*Required action:*
Please take the lines from the one holding "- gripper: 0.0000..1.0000" through the one holding "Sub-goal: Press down" in the data below and copy them exactly.

******

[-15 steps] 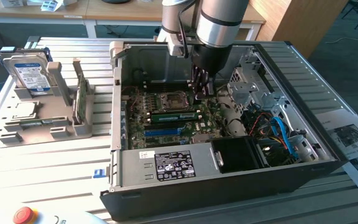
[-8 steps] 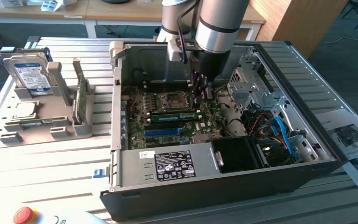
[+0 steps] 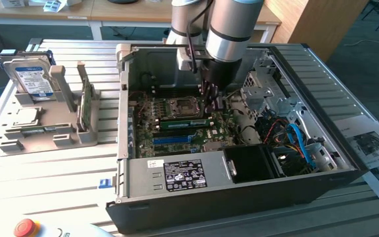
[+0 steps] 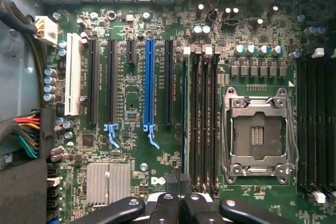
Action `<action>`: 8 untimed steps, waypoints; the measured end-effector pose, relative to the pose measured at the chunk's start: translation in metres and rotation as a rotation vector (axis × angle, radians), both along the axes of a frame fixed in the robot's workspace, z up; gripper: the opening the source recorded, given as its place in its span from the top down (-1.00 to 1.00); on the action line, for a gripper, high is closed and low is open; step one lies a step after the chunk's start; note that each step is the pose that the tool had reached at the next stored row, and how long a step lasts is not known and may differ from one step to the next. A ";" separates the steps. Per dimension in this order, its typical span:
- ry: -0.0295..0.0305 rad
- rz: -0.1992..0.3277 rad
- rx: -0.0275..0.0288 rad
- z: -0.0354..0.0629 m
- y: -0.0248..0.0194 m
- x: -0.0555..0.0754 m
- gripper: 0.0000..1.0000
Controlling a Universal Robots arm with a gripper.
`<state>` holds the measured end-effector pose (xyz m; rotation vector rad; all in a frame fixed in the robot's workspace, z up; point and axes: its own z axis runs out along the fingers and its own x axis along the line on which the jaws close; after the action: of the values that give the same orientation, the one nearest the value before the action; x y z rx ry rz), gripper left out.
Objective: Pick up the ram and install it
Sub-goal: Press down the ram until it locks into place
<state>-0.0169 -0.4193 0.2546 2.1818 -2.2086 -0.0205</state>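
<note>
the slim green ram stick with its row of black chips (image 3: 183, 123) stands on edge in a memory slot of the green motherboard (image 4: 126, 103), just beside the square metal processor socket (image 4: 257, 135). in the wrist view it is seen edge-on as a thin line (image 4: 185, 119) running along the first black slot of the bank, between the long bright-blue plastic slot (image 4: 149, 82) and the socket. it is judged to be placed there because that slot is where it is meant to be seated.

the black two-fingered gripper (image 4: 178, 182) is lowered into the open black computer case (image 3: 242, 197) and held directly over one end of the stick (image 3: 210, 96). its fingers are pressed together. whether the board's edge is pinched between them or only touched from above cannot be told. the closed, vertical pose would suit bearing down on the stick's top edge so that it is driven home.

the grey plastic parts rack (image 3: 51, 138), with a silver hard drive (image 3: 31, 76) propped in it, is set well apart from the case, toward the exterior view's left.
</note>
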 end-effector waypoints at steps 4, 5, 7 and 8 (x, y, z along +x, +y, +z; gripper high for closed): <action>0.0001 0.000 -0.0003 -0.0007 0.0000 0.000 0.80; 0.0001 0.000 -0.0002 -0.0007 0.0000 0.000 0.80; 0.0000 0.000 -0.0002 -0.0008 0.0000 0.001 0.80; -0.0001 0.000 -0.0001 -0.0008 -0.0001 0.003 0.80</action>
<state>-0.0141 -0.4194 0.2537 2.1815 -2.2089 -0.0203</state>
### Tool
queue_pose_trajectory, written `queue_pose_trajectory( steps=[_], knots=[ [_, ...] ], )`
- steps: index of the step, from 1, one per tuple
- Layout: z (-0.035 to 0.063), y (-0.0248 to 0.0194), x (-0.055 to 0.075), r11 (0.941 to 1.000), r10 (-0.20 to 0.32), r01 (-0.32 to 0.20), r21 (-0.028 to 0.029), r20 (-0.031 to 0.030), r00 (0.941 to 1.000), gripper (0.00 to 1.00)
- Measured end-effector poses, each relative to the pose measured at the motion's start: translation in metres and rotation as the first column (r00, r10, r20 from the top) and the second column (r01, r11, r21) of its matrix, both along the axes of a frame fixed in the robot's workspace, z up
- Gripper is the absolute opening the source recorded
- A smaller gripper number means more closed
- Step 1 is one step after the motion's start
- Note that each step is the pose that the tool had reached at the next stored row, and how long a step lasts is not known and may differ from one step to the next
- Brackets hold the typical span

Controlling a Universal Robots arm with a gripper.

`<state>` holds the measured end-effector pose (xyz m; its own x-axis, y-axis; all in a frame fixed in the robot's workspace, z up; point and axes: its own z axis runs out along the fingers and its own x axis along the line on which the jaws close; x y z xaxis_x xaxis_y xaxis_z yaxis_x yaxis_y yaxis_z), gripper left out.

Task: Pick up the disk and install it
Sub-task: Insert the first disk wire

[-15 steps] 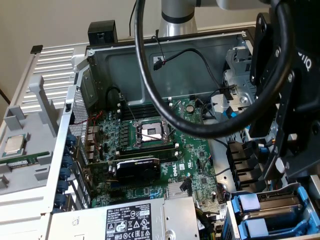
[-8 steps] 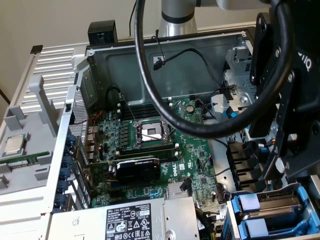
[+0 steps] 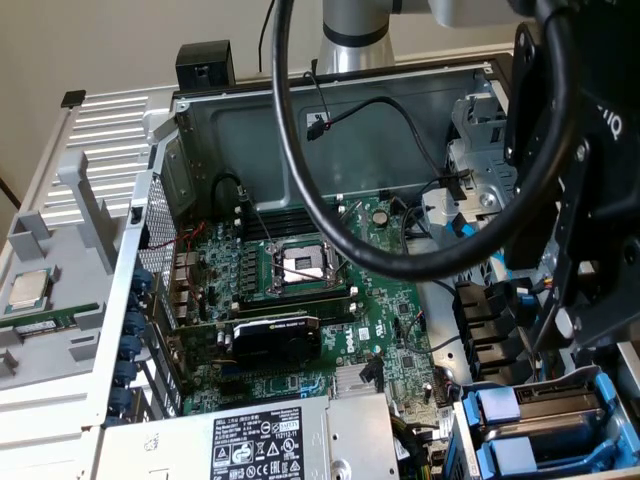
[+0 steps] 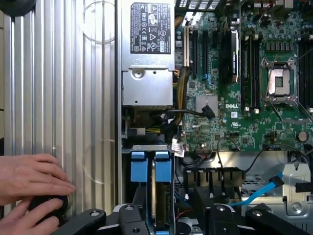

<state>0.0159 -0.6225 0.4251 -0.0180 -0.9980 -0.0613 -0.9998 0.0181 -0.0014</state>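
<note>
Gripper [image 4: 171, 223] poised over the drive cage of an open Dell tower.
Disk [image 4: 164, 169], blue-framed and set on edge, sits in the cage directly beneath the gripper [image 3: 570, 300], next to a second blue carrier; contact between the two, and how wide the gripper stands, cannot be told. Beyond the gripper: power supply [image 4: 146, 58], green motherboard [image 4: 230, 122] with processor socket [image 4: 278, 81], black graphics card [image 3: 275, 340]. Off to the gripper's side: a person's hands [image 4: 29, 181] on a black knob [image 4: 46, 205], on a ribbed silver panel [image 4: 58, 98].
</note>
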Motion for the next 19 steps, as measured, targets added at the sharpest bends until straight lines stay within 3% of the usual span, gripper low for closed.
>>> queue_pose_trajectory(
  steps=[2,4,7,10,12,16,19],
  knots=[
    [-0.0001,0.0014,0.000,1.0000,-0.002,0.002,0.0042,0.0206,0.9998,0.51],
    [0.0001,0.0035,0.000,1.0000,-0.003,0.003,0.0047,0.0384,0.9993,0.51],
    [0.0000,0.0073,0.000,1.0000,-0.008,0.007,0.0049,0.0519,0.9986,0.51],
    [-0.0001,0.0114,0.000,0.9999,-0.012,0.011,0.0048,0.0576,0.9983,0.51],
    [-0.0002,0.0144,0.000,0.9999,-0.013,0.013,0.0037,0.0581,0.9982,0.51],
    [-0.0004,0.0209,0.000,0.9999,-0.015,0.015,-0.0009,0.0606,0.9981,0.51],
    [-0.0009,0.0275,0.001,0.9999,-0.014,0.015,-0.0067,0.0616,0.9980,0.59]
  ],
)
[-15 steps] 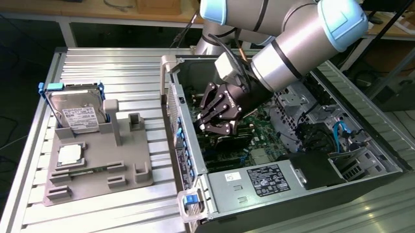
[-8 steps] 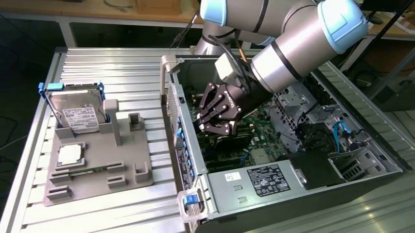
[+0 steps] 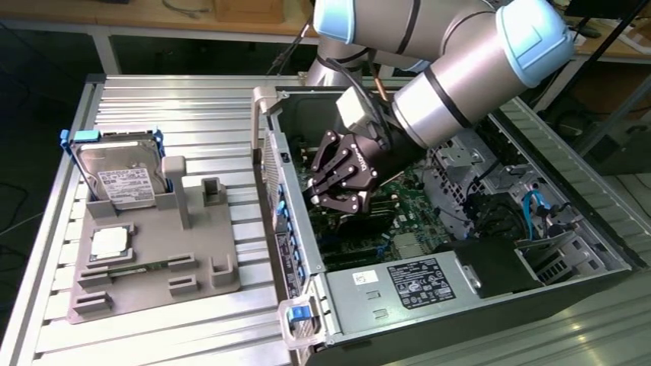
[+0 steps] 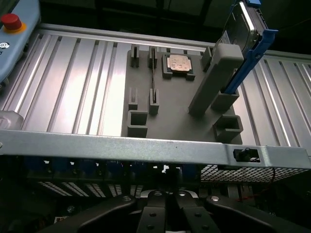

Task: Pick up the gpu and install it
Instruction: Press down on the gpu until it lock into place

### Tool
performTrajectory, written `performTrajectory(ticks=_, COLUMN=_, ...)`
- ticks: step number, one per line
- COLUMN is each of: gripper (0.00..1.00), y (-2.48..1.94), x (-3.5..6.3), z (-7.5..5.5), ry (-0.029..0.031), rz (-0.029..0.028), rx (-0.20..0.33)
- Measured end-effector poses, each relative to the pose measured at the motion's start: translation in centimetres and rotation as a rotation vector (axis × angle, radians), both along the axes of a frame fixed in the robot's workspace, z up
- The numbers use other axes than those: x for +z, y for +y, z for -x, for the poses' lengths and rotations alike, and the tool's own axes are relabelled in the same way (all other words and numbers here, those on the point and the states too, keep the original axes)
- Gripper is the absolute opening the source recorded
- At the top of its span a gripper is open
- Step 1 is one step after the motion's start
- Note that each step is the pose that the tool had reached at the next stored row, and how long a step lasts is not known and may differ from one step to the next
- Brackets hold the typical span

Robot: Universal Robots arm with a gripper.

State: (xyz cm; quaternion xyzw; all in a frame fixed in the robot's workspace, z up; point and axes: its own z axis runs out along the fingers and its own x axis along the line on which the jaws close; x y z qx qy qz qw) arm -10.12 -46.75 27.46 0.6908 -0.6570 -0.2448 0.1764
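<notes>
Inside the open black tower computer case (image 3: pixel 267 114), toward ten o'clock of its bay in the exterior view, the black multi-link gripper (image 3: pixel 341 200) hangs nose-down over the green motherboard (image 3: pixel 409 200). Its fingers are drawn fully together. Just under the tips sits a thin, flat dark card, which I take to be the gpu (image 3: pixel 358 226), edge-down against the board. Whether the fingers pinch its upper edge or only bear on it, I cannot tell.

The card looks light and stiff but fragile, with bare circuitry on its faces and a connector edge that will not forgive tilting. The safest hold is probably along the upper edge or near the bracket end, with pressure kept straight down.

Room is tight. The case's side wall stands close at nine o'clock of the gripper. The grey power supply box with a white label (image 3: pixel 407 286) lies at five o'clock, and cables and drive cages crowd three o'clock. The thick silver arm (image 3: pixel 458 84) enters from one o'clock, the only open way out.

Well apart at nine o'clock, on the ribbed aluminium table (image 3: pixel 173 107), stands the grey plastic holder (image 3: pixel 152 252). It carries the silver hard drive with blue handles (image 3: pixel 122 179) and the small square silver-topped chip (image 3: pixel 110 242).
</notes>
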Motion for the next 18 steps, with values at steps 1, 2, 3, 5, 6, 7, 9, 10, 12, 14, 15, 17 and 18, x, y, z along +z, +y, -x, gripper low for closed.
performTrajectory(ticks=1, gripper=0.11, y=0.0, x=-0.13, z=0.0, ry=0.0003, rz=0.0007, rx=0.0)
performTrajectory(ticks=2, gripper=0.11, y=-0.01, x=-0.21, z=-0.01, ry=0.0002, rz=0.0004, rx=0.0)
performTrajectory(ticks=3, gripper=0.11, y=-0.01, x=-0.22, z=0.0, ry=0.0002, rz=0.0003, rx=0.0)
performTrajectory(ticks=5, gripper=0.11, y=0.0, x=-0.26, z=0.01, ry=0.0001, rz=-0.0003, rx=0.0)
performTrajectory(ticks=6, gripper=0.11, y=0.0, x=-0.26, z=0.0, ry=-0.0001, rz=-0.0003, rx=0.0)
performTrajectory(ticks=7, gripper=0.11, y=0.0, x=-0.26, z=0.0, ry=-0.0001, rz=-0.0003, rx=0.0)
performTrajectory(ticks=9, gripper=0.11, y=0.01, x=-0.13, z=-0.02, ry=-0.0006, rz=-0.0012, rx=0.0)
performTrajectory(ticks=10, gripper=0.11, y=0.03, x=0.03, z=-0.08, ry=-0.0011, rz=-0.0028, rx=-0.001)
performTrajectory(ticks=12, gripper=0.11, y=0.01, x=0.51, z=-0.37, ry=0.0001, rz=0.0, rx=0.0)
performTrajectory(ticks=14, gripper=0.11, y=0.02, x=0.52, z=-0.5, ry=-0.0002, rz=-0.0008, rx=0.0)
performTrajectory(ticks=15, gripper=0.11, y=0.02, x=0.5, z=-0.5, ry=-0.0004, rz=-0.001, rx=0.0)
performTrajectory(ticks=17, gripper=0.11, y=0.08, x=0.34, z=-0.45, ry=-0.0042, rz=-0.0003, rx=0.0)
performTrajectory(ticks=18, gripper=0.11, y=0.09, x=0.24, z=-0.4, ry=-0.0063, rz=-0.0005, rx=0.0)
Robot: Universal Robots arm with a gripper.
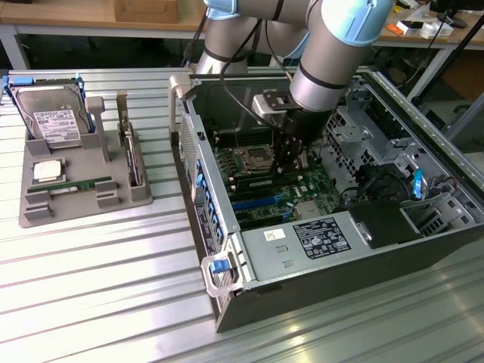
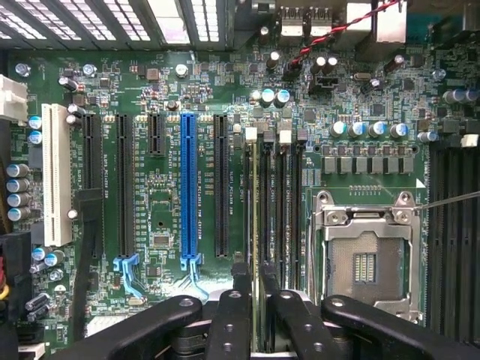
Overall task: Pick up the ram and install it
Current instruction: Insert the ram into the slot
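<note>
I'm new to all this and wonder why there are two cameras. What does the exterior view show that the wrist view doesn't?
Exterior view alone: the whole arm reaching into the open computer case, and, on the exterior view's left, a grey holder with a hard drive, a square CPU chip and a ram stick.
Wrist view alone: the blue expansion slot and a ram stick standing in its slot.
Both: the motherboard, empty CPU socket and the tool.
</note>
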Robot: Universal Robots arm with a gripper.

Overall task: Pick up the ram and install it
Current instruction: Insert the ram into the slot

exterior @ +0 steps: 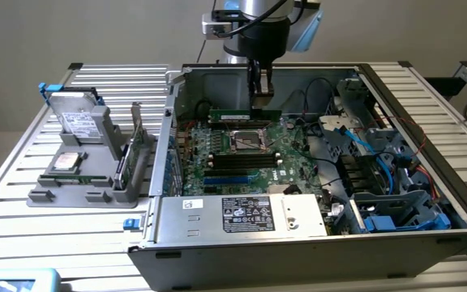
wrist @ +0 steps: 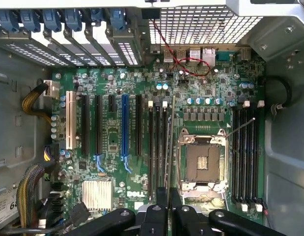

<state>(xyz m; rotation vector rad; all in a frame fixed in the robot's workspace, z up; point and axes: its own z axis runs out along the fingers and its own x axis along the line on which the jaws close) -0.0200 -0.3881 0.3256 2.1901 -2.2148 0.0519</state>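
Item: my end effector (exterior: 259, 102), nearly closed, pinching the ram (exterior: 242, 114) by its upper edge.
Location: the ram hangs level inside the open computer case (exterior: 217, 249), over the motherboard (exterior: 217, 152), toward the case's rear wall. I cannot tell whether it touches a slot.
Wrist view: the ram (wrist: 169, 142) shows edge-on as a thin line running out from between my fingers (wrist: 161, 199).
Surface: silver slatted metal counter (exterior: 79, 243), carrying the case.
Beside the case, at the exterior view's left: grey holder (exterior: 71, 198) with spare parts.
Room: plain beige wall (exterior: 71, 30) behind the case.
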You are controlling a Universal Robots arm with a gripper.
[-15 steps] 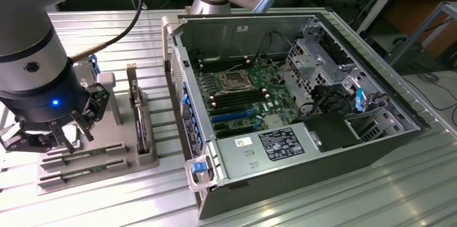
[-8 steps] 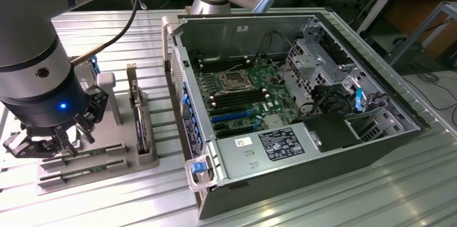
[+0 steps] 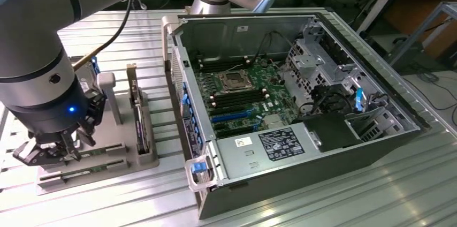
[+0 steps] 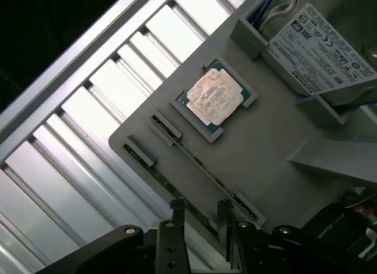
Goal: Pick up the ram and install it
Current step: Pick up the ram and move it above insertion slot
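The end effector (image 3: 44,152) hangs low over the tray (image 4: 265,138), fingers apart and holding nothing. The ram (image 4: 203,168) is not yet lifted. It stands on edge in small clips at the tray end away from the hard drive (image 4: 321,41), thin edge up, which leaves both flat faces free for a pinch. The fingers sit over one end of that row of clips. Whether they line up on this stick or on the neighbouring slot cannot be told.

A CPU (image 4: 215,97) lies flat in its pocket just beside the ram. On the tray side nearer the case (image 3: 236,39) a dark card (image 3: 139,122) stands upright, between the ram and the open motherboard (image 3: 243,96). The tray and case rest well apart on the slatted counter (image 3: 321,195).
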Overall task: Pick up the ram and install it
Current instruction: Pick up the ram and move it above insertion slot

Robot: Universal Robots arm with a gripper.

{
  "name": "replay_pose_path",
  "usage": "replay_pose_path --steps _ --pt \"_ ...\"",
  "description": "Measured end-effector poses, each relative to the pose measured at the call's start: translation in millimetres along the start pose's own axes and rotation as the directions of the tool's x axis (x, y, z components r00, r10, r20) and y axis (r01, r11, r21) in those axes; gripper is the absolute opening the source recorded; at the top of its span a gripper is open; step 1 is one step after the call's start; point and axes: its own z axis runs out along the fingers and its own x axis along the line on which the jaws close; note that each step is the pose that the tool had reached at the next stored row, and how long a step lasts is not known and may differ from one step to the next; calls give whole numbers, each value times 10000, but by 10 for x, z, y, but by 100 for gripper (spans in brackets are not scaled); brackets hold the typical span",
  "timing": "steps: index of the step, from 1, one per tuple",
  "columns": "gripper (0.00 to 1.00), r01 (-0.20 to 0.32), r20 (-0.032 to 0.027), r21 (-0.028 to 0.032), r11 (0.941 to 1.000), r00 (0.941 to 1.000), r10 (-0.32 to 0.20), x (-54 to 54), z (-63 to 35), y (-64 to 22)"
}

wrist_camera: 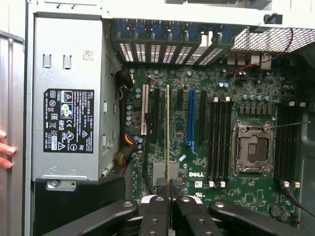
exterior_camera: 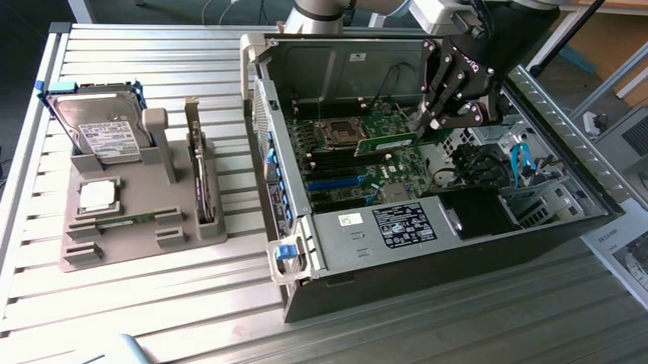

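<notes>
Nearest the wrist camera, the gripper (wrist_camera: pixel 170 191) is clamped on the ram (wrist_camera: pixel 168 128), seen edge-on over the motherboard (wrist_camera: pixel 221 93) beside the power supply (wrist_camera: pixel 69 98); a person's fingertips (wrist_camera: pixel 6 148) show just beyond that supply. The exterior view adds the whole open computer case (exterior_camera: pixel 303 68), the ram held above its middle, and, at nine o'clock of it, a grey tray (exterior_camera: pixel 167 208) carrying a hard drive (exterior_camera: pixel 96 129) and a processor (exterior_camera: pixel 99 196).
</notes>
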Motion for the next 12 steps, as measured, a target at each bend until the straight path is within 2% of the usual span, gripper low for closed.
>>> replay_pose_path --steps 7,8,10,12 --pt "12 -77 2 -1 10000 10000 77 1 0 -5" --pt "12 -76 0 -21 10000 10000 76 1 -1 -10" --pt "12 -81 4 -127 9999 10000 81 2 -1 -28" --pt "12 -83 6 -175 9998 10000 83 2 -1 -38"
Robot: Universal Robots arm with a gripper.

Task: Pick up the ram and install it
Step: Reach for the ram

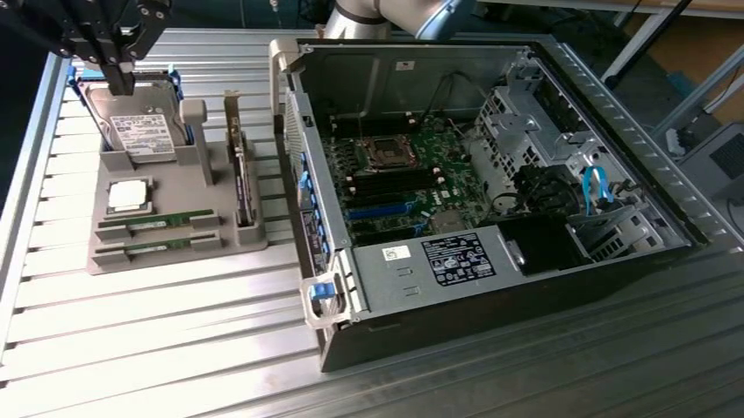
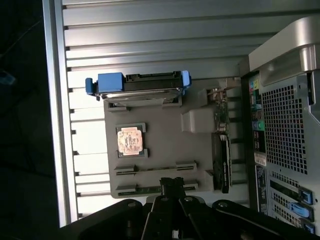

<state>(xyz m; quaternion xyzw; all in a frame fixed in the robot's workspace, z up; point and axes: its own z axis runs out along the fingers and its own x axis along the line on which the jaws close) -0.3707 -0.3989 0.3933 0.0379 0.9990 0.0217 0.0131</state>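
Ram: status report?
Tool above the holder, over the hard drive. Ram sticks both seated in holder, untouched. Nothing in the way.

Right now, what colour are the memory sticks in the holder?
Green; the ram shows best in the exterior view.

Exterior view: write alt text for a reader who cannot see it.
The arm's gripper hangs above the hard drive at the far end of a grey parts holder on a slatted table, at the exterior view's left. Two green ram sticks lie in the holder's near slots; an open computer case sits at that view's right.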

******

*Your solution:*
- gripper: 0.0000..1.0000
Controlling a Universal Robots arm with a gripper.
`<state>` holds the measured end-effector pose (xyz m; rotation vector rad; all in a frame fixed in the robot's workspace, z up; point and axes: its own z axis runs out along the fingers and its own x axis along the line on which the jaws close; after the action: of the values that give the same orientation, the one nearest the value before the action; x y z rx ry rz), gripper left out.
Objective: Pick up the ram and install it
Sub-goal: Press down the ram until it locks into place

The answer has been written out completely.